Below is a block of records. Copy every line in it that contains the word "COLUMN".

Input data
▼

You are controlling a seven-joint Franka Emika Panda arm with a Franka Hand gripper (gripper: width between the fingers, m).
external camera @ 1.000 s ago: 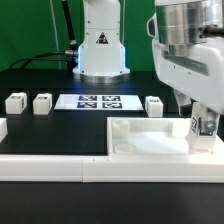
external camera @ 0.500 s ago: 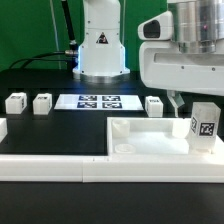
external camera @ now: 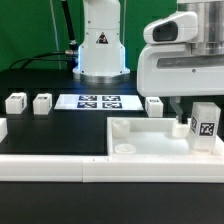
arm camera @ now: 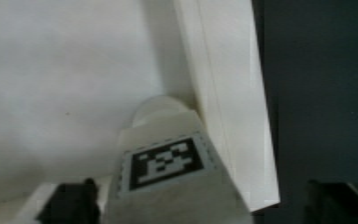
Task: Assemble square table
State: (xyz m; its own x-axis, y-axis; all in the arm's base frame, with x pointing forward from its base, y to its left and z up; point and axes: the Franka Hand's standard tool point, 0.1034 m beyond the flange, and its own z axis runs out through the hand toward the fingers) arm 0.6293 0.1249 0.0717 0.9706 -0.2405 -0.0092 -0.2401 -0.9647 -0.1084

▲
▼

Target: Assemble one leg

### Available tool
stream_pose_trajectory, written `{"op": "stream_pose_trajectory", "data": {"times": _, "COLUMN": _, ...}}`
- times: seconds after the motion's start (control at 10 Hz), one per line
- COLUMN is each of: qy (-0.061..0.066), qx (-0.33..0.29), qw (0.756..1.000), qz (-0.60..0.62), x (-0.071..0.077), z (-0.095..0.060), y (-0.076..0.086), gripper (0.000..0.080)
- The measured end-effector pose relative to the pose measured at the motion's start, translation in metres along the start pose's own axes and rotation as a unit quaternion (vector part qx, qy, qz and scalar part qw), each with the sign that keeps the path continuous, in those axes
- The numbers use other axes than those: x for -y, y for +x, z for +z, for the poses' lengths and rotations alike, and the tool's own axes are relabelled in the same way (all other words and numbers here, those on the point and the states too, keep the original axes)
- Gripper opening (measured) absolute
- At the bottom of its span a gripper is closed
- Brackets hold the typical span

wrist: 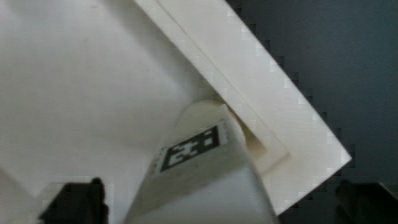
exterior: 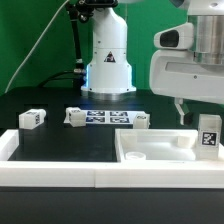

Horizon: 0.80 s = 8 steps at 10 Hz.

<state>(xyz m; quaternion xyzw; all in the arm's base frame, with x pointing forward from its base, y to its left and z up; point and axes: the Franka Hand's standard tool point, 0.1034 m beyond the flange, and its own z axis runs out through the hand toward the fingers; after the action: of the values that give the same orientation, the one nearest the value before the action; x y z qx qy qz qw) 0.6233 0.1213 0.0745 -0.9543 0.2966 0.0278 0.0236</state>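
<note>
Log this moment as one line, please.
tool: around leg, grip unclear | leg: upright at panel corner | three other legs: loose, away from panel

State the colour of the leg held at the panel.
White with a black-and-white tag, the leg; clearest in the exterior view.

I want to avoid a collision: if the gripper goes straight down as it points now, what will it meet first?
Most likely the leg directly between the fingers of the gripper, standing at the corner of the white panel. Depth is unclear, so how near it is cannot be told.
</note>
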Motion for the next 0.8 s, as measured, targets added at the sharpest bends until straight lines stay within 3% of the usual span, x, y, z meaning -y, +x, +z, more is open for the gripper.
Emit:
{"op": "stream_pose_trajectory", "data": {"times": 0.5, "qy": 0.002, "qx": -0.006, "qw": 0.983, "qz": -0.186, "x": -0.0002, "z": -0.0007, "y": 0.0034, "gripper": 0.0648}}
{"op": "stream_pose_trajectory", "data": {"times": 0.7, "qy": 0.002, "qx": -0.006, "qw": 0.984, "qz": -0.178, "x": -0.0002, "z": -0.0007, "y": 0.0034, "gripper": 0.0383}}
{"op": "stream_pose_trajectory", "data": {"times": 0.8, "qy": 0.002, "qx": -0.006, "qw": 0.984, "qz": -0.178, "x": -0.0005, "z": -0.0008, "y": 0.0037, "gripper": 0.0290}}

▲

Expected output
stream_pose_trajectory, written `{"op": "stream_pose_trajectory", "data": {"times": _, "COLUMN": _, ...}}`
- COLUMN is each of: qy (-0.061..0.066), qx (-0.33..0.29), qw (0.756..1.000), qz (-0.60..0.62), x (-0.071..0.077), z (-0.095..0.060), y (-0.076..0.086), gripper (0.000..0.080)

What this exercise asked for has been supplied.